📊 Orbax Checkpoint Benchmark Framework

📊 Orbax Checkpoint Benchmark Framework#

Measure the performance — and shape — of Orbax checkpoint operations (save, restore, reshard, broadcast, …) across model sizes, mesh topologies, and option combinations — locally, on a multi-host cluster, or on Pathways/cloud.

A benchmark has two parts, and you provide both:


① A benchmark class	A small Python class whose `test_fn` runs the code you want to measure. You wrap the operations of interest in a one-line `measure(...)` block. Reuse a built-in or write your own.
② A YAML config	Selects which class to run, supplies its options, and describes the checkpoint(s) and mesh(es) to run against.

Given those, the framework does everything else: expands every option combination, runs each (optionally several times), collects a rich metric suite per host, aggregates it across hosts, and writes results to the logs and TensorBoard — and can capture a baseline and diff later runs against it.

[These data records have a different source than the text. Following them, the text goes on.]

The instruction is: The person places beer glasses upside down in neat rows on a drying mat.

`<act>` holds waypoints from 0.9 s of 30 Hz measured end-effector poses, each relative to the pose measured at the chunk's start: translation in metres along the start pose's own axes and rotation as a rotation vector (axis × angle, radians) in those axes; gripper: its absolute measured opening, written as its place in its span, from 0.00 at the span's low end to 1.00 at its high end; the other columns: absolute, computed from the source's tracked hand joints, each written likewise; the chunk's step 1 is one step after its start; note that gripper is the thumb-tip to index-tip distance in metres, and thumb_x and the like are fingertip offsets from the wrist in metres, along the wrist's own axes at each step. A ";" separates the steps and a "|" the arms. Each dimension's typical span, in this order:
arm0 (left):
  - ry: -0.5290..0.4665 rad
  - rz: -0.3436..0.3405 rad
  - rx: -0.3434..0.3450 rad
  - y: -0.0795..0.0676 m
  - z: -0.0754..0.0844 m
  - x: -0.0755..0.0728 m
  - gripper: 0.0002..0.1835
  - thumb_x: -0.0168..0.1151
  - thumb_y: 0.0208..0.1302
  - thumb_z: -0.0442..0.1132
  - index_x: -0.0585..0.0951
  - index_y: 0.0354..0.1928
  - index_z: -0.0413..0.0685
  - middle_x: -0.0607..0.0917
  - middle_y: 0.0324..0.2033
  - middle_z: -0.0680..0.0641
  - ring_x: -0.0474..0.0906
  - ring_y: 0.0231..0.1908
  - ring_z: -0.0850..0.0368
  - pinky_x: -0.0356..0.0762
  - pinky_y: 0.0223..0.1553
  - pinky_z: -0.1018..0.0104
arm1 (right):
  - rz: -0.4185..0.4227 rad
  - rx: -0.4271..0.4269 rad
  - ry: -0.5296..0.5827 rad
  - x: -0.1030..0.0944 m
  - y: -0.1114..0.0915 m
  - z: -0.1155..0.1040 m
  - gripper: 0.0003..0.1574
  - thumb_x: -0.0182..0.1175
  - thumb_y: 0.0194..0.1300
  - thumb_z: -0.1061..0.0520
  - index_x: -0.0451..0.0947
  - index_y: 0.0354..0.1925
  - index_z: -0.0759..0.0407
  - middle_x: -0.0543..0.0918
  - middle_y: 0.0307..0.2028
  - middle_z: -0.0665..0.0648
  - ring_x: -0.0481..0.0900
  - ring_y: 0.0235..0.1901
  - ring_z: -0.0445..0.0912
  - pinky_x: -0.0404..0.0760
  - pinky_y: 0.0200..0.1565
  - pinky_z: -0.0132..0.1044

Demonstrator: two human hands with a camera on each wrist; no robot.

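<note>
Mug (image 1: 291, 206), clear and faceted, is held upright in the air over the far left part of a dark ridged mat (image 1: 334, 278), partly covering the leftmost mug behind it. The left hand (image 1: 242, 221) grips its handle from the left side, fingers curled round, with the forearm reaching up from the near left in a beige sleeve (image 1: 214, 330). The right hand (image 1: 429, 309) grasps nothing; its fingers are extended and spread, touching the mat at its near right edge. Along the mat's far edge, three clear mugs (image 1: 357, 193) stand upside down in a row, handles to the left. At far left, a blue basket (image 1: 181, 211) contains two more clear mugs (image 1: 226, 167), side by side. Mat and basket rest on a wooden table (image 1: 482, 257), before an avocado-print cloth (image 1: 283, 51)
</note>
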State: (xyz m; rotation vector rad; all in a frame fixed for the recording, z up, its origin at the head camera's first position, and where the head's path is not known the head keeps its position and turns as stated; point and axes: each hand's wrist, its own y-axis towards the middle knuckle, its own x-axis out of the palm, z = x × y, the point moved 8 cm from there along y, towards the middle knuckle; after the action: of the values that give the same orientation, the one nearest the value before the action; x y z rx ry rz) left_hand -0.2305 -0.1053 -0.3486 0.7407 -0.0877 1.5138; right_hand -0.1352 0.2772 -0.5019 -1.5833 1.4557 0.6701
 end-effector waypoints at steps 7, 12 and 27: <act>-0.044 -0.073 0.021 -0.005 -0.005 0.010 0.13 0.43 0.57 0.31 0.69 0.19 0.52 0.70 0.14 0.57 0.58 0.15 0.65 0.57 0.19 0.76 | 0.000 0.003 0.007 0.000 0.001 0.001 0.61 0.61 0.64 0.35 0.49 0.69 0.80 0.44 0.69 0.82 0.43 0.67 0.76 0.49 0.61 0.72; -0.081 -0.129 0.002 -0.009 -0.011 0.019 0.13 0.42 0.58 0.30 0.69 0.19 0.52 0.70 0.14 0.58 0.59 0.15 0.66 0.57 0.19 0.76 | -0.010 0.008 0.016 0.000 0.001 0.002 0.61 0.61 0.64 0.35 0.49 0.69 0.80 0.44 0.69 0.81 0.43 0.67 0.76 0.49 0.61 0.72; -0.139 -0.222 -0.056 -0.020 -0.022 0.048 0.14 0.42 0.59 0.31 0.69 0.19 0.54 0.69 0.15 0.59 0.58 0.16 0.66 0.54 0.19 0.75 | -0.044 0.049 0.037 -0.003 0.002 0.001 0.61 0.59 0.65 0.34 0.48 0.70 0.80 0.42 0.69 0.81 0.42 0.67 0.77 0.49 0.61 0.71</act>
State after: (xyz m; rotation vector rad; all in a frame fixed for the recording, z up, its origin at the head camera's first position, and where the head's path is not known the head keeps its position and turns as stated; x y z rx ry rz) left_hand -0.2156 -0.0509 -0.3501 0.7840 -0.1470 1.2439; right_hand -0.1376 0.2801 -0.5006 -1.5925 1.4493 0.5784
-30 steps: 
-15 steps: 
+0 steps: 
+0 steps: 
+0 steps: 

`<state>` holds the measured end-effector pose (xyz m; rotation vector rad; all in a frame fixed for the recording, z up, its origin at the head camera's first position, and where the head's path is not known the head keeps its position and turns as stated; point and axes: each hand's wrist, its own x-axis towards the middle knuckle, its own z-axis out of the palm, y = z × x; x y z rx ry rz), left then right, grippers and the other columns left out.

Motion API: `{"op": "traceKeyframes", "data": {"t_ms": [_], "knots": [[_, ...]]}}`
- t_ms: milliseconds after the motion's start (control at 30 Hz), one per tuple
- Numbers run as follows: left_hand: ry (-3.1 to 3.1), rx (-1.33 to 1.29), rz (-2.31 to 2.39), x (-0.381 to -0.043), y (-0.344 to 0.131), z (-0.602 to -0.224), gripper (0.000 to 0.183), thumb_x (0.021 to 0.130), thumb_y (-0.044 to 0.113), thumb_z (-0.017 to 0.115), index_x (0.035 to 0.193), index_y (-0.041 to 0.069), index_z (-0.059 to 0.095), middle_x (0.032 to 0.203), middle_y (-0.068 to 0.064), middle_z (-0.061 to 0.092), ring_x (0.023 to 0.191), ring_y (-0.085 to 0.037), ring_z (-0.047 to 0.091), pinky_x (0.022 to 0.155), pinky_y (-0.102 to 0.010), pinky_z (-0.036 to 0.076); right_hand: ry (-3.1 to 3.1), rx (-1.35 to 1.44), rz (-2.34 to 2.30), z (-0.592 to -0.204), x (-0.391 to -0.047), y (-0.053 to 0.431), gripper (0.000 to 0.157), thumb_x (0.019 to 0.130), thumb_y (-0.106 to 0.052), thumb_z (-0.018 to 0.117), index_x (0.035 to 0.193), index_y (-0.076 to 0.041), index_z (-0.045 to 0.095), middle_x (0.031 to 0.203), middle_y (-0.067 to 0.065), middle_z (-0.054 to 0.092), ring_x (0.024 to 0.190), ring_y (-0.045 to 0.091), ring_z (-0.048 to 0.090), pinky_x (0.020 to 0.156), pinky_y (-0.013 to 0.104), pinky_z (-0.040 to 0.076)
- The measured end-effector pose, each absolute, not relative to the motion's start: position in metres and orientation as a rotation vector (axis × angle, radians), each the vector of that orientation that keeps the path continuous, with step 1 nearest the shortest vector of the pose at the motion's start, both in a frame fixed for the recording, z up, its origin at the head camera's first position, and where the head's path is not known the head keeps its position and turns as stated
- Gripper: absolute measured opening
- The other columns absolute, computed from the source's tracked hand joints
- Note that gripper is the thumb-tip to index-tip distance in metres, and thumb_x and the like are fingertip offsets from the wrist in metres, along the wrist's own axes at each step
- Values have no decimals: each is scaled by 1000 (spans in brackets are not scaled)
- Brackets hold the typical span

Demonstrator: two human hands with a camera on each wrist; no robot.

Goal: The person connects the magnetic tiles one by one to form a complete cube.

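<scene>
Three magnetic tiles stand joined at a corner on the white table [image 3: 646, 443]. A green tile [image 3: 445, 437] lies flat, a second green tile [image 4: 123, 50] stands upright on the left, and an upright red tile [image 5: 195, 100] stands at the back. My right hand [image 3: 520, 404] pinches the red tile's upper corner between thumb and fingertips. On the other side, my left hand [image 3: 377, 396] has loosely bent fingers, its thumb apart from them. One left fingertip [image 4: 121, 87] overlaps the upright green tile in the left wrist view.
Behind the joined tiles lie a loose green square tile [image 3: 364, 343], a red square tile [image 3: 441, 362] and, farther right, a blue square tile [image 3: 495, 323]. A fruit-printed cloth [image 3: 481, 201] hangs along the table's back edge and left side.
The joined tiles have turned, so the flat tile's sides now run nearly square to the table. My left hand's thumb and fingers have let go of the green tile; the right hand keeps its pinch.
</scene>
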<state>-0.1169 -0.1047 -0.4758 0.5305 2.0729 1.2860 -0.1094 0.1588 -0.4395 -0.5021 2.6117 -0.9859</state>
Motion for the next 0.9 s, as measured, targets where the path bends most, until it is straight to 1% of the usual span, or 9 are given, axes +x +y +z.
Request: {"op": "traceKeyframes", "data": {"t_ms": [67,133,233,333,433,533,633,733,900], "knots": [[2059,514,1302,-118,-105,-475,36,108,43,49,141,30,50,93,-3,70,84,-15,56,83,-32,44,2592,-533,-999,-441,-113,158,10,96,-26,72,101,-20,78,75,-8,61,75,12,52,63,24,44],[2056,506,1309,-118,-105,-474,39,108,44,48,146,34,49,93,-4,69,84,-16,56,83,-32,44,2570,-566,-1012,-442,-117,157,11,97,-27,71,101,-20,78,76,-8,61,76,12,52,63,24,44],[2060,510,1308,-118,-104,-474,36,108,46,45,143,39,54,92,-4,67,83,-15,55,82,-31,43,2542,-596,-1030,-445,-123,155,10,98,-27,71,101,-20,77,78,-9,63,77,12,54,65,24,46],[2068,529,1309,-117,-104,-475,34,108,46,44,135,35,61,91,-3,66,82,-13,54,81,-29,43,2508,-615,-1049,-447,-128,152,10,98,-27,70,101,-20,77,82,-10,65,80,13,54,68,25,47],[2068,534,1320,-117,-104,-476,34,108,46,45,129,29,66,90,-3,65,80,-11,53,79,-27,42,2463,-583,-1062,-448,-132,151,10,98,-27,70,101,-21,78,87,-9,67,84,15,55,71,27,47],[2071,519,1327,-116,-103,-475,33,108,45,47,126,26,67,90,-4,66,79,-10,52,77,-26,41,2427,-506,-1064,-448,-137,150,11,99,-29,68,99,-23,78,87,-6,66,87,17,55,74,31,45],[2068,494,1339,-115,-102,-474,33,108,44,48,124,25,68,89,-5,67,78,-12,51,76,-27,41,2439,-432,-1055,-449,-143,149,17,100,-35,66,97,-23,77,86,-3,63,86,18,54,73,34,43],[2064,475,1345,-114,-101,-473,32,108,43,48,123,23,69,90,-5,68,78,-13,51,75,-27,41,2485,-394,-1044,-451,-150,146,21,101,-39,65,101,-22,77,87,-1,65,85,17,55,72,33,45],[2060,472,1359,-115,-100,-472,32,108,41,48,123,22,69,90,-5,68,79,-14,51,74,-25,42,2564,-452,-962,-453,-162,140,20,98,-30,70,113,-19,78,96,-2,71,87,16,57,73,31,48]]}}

⚠️ The YAML alone is not enough. It always points at a benchmark class; the measured code lives in that class’s test_fn, not in the config.

Capabilities at a glance#

Capability	What you get	Where
✍️ Write your own benchmark	A class + `test_fn`; instrument code in one line	§3
♻️ Reuse built-ins	Save/restore, resharding, restore+broadcast, …	§4
⏱️ One-line metric capture	`with measure("op"):` captures the whole suite; blocks nest (per-step breakdowns)	§3
📈 Rich metric suite	time, host & device memory, throughput, per-stage timings, TensorStore I/O, compile-cache	§7
🔀 Parameter sweeps	list-valued options × meshes × checkpoints (Cartesian product)	§8
🔁 Repeats + cross-host aggregation	`num_repeats`; min/mean/max across all hosts	§8
🧪 Synthetic or real data	generate from a `spec`, or load from a `path`	§5
🗺️ Multi-topology meshes	list several meshes; incompatible ones are auto-skipped	§5
🆚 Baselines (A/B)	capture `<git_sha>.json`, then compare → per-metric delta	§8
🔬 Profiler traces + HLO	`enable_trace`, `--enable_hlo_dump`	§8
📊 TensorBoard	scalars, HParams, profile traces, inventory cards	§8
☁️ Pathways & cloud	auto backend init; colocated-Python load dispatcher; XPK launcher	§6

1. 60-second tour#

🚀 The fastest path: reuse the built-in save/restore benchmark.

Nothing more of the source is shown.